◆ PROBLEM STATEMENT: Which lines run from the one containing "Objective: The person" through the end of the material? Reproduce them exactly.

◆ DATA EXCERPT:
# # # # # # #

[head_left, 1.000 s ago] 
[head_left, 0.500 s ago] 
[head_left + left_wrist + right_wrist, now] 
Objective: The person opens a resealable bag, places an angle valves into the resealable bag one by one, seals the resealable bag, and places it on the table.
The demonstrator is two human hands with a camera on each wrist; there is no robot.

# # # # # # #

◆ ANSWER SPACE:
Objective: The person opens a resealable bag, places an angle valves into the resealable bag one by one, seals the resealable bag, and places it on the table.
The demonstrator is two human hands with a camera on each wrist; there is no robot.

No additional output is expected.